MUFG: Suppliers Tap Receivables for Liquidity Amid COVID-19  



A growing number of suppliers are using their receivables as a source of liquidity to alleviate financial strains in the wake of the coronavirus pandemic, according to Maureen Sullivan, head of Supply Chain Finance at Mitsubishi UFJ Financial Group (MUFG).

Receivables are legally enforceable claims for payment held by a business for the goods it supplies or services it renders that customers have ordered but not paid for. These claims usually take the form of invoices issued by the supplier and delivered to the buyer for payment within an agreed timeframe.

“Like many companies, suppliers have been facing liquidity shortages following the COVID-19 outbreak,” says Sullivan. “In some cases, excess demand for certain goods has been overburdening suppliers’ production capacity and draining them of working capital. In other cases, lower demand for goods has been causing income shortfalls. And physical disruptions in the manufacturing or delivery of goods have been delaying payments.”

Sullivan adds that cash-strapped suppliers in these situations cannot always afford to wait the full 60- or 90-day payment terms set with the buyers who acquire their goods—a timeframe that would deprive them of the money they need in the interim to sustain their operations.

Sullivan says that to shorten their cash conversion cycles, a growing number of suppliers are enlisting in supply-chain finance programs, which enable them to sell their receivables to a bank in exchange for immediate cash. The bank then collects payment from the buyer at the later date in accordance with the payment terms established between the buyer and the supplier. In this manner, suppliers gain quicker access to money they are owed—money that would otherwise be inefficiently suspended until collection is due—while buyers get the time they require to pay off their balances.

Since the coronavirus outbreak, according to Sullivan, demand for supply-chain finance programs has been rising among suppliers and buyers alike because of their interdependence. “A lesson learned from previous financial crises is the need to maintain supply-chain integrity by ensuring that suppliers have access to liquidity in order to produce goods,” she says. “Following the outbreak, we’ve seen suppliers enlisting in these programs and using cash from receivable conversions as working capital for manufacturing.”

As Sullivan points out, the sale of receivables provides suppliers with an alternative and efficient source of liquidity—particularly in this challenging environment—that helps them optimize the capital they use for day-to-day operations. They can then use their credit facilities to borrow additional money for financing purposes other than working capital.

Sullivan adds that buyers are equally concerned about the solvency of their suppliers, because their businesses are operationally and strategically reliant on a smoothly functioning supply chain with no interruption. She notes an increase in the number of buyers enlisting their suppliers in supply-chain finance programs as a consequence of the pandemic.

A buyer-led program links a single buyer with multiple suppliers, automating transactions and tracking invoice approval and settlement processes—from initiation to completion—between the buyer and the supplier. In a buyer-led program, the buyer agrees to approve its suppliers’ invoices, which are then sent to a banking partner that may provide the supplier with early payment. Conversely, a supplier-led program links a single supplier with multiple buyers in a similar fashion.

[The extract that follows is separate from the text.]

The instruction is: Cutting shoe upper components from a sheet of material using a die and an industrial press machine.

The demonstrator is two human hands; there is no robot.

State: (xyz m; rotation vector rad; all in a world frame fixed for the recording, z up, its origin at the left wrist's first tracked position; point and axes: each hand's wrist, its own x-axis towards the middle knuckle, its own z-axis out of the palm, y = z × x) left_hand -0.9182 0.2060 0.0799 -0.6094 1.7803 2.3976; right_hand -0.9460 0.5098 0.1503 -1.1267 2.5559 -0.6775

Sullivan cites the two main ways for buyers to safeguard themselves against the potential failure of a supplier to deliver the goods they need: (1) holding more inventory; and (2) working with a greater number of suppliers.

“A buyer could either stockpile a reserve of goods to be used in case of a supply shortage—or expand its network of suppliers to reduce reliance on any given one,” Sullivan says. “However, both options can be expensive. There are storage costs for holding inventory. And the more suppliers a buyer uses, the fewer price efficiencies the buyer can achieve. As an illustrative example, distributing an order of 100 widgets across 10 suppliers would likely cost more per widget than consolidating the order from just one or two suppliers, who might be able to reduce the price per widget using economies of scale if they manufactured more of it.”

For these reasons, Sullivan says, buyers place a premium on the individual solvency of each supplier. Yet she adds that it is occasionally necessary to diversify suppliers by geography in case of regional disruptions having nothing to do with solvency. “Certain buyers have faced supply shortages when factories in China were shut down as a result of the pandemic,” she notes. “We believe they will reassess their dependence on any which region and create workarounds with other suppliers to avoid bottlenecks in similar future situations.”